An aerial view of the Pentagon building in Washington, taken on 15 June 2005.

WASHINGTON, March 24 (Reuters) - Senior Pentagon leaders said on Tuesday that the fast-spreading coronavirus outbreak that has hit the United States could continue for months and that the military would continue to support efforts to counter it for as long as needed.

By Idrees Ali

 

The coronavirus pandemic has killed more than 660 people in the United States and infected more than 50,000.

President Donald Trump said on Monday he is considering how to reopen the U.S. economy when a 15-day shutdown ends next week, even as the highly contagious coronavirus is spreading rapidly and hospitals are bracing for a wave of virus-related deaths.

“I think we need to plan for this to be a few months long at least and we’re taking all precautionary measures to do that,” U.S. Defense Secretary Mark Esper said when asked how long the outbreak may last and how long the military would continue the support efforts to counter it.

“I am fully confident that at the end of the day, in a period of months, we will get through this,” Esper said during a virtual town hall.

At the same event, the chairman of the Joint Chiefs of Staff, Army General Mark Milley, said that while it was unclear how long the outbreak would last, taking models from the experience of other countries – which may or may not apply to the United States – the outbreak could last into July.

“If it does apply, you’re looking at probably late May, June, something in that range, could be as late as July,” Milley said.
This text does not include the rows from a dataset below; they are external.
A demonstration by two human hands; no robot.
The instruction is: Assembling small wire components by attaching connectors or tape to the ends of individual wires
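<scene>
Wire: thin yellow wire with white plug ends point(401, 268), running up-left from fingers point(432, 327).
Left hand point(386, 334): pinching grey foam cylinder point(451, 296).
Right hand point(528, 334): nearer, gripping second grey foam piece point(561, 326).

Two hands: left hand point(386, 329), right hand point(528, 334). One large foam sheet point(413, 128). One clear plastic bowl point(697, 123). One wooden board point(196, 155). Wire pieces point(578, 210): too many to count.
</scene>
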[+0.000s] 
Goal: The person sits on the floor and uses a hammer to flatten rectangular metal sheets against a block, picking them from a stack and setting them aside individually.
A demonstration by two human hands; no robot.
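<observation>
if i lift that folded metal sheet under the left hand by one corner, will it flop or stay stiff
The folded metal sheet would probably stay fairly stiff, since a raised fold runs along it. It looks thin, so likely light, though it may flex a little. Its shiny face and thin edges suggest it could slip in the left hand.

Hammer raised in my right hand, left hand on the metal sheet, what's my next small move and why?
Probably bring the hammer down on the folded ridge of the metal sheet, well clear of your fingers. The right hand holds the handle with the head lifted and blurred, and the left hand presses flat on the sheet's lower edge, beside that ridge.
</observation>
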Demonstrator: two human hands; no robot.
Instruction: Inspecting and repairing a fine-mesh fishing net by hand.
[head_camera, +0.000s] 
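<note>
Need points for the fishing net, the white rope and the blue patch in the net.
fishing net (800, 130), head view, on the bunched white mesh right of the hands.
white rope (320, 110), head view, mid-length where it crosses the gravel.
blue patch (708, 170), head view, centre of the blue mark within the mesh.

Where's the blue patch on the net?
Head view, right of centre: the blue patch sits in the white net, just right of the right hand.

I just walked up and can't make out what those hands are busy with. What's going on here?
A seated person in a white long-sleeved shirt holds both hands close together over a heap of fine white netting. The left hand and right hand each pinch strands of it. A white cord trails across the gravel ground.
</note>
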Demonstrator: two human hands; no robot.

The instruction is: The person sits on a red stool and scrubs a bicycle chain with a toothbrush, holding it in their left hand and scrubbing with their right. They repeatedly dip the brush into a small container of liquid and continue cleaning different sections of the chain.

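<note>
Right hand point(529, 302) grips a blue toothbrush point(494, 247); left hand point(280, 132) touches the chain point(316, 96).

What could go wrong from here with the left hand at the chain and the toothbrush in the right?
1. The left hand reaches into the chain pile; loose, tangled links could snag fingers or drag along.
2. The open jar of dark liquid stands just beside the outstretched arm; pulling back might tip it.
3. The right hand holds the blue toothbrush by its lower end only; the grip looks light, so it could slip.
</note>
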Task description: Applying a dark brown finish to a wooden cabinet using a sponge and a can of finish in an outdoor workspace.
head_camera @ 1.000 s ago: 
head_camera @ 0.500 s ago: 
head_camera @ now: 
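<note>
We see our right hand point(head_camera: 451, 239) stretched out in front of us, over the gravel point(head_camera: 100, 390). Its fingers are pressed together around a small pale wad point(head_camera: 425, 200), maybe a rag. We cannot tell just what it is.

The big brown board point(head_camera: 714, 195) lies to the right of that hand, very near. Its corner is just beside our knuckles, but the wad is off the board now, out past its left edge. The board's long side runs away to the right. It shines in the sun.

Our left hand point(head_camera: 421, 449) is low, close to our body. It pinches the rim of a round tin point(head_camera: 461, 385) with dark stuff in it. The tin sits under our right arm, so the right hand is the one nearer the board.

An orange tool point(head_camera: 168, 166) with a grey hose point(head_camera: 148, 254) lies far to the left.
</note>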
On Monday, Esper announced more security restrictions on those entering the Pentagon. The building has seen a drop in the number of people coming into work since measures to combat the outbreak started, with many of them teleworking.

Esper said that those teleworking should expect to continue to do so for “weeks for sure, maybe months.”

In a sign of the impact the virus was having on the U.S. military, the Navy announced that three sailors had tested positive for the coronavirus aboard the aircraft carrier Theodore Roosevelt, the first known case of the virus aboard a U.S. military ship at sea.

The carrier, which was in the Pacific, was last in port in Vietnam about 15 days ago, naval officials said.

The Pentagon also said that elective surgeries at military treatment facilities, with some exceptions, would be postponed starting March 31. (Reporting by Idrees Ali Editing by Chizu Nomiyama, Steve Orlofsky and Jonathan Oatis)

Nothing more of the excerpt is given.